It feels like we have learnt a lot from the Olympics, and I don’t just mean our growing awareness of the armies of middle-aged men sitting on sofas in their pants, shovelling in crisps while shouting at the impossibly perfect super-humans on the telly to do better. (TV pitch: as a warm-up for the 2028 Games, gather all these armchair athletes, dust off the crisp crumbs, and put them through the 800m freestyle, the high jump, the bar gymnastics, the skateboarding, the rock climbing, the relay. Defibrillators at the ready, medals for anyone who doesn’t die less than halfway through.)
No, we have also learnt that there are a lot of overnight Christian-identifying art critics (like overnight oats, but harder to swallow) with considerable gaps in their classical art knowledge. Unable to tell the difference between Renaissance renditions of ancient Greek gods having a banquet versus their own deity having supper, they became considerably het up, screaming blasphemy in a country where robust secularism is baked into its constitution.

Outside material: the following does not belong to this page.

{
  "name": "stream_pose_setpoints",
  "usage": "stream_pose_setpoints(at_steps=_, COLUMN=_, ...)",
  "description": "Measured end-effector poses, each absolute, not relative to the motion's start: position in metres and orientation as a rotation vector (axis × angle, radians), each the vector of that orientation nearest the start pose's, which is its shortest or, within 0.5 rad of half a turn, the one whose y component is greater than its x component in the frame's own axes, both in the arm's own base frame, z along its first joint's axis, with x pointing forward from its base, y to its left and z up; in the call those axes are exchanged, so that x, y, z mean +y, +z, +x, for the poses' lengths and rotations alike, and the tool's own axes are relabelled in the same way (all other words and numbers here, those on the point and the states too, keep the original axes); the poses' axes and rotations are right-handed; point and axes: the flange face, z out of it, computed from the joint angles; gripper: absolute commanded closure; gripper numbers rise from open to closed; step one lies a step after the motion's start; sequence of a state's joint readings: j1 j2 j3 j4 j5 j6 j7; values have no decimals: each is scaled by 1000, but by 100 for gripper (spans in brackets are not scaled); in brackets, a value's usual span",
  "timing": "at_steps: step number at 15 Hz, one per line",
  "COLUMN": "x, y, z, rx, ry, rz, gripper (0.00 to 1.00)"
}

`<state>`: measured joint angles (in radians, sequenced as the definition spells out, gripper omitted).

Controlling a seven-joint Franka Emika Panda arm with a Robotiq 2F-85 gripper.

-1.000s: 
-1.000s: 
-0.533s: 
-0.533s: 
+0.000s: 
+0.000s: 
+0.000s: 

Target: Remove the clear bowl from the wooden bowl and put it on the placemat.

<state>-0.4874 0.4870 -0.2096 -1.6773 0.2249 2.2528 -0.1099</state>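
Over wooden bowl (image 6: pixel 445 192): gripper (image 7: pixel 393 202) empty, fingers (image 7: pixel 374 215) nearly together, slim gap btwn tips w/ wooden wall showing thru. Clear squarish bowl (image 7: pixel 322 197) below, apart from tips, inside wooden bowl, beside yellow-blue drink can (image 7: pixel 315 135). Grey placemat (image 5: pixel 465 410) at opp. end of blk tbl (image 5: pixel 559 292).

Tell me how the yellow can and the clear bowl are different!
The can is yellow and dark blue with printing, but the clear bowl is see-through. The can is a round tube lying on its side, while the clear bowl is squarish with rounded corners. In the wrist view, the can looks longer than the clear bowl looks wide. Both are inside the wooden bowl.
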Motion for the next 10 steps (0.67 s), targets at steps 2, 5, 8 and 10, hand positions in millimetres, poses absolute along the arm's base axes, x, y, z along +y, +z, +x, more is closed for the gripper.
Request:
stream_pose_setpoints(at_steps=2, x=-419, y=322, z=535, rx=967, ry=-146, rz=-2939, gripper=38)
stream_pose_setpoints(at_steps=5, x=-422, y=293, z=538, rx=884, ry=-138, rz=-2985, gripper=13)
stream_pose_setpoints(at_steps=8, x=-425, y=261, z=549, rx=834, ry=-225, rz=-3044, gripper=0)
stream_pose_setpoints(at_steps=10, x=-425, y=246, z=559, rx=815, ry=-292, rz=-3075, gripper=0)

Disturbingly, these overnight art critics extended far beyond the Greggs-looting end of social media all the way to individuals opining in national newspapers. Almost as though they didn’t bother to google the paintings in question, so keen were they to share their knee-jerking.

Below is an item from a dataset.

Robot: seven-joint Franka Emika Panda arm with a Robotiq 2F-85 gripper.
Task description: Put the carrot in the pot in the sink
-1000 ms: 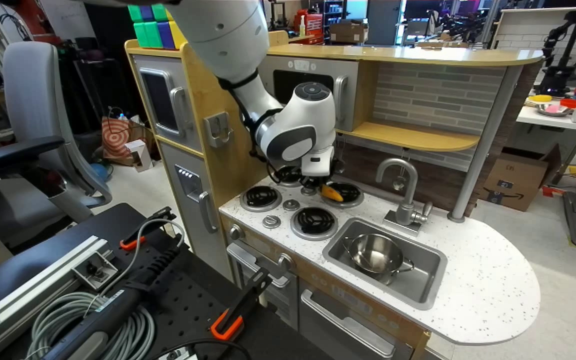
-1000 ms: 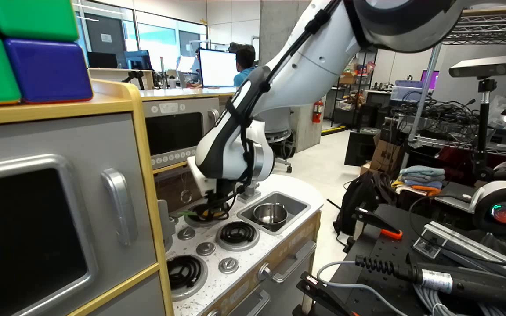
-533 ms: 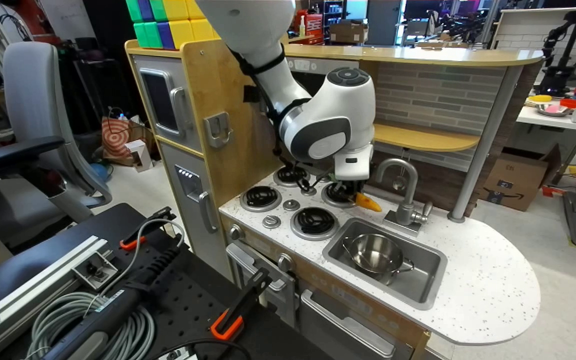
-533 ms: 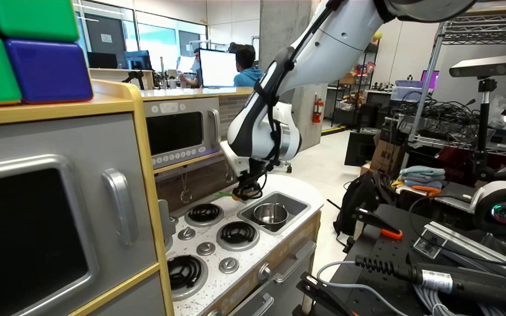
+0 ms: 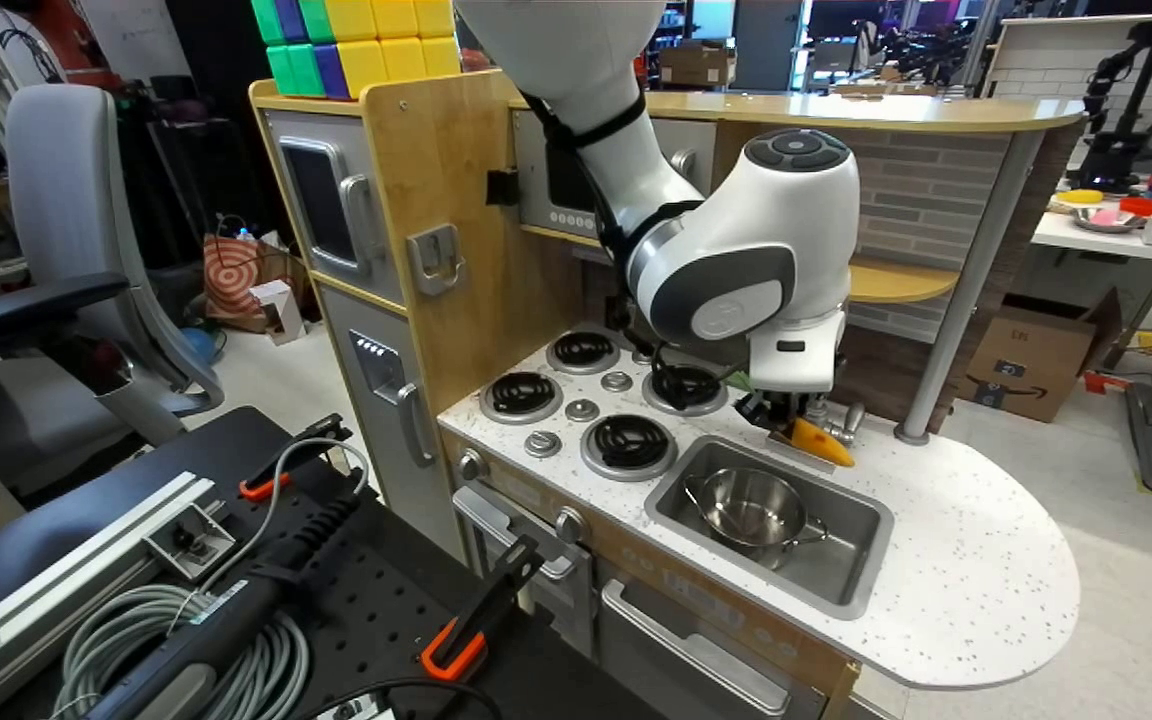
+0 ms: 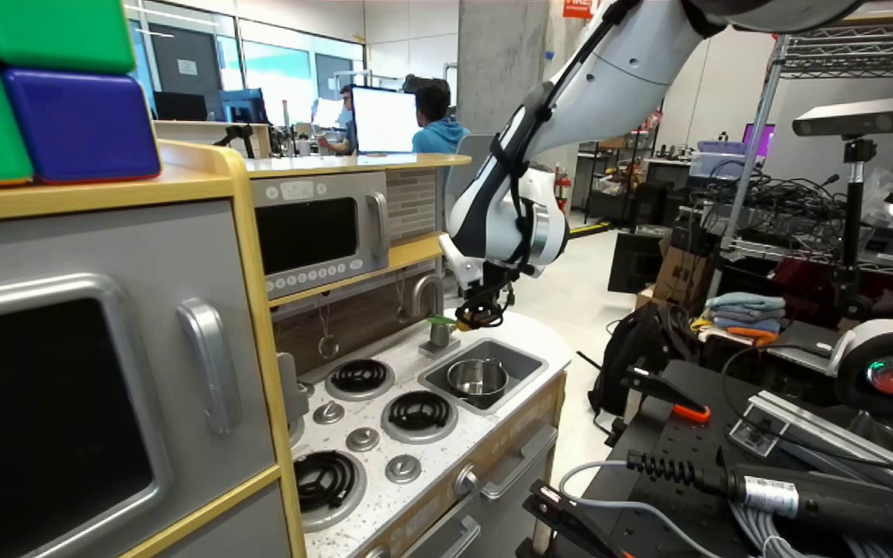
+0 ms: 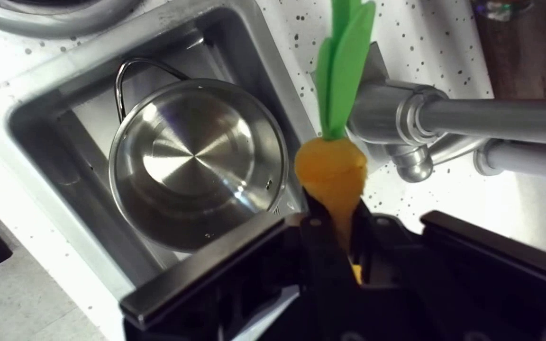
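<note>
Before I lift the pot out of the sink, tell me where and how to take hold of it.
Likely best: come straight down onto the thin handle nearer the burners. It loops out from the side of the pot, leaving a gap inside, while the sink walls would crowd a sideways approach. The tool holds the carrot, so set that down first.

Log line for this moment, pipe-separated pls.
gripper: clamped on carrot | carrot: aloft, between pot and faucet in wrist view | pot: in sink | carrot into pot: not yet done
</note>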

Then there were all the overnight creative directors who took it upon themselves to eviscerate the meticulously planned, hugely original, beautifully detailed and symbolic opening ceremony, designed to showcase both French history and the city of Paris itself as a living backdrop upon which the Games took place. You don’t get a silhouette of the Sacre Coeur from inside a purpose-built white elephant, which will then languish unused for decades as officials recriminate about busted budgets. But no. Gary in the online comments knew better: should of done it indoors without all them woke drag queens.
And as for the overnight boxing experts piling on to the assigned-female-at-birth boxer Imane Khelif, what exactly is the message here? That if a woman throws a killer punch in the ring, she’s a man? Tell that to Kellie Harrington, the greatest Irish boxer of all time, and one of the nine women to beat Khelif. The instant pile-ons from individuals such as the Harry Potter woman and the current proprietor of Twitter were shocking both in their vitriol and inaccuracy.
Yet what we really learned from these Olympics is how confidence and ability are the most gorgeous combination on Earth, a combination that never gets old. From Thomas Jolly, the artistic director, to Simone Biles via our own Kellie and Daniel Wiffen, watching talented people excel in their field is a thing of such joy and beauty that it spurs us to keep doing it every four years. To come together, to be involved.
The Paris Olympics appear the most confident and assured to date, modern and mature, with flashes of pure brilliance (Snoop Dogg, take a bow) played out against one of the world’s most beautiful cities. To detract from it seems like a great big gob full of sour grapes.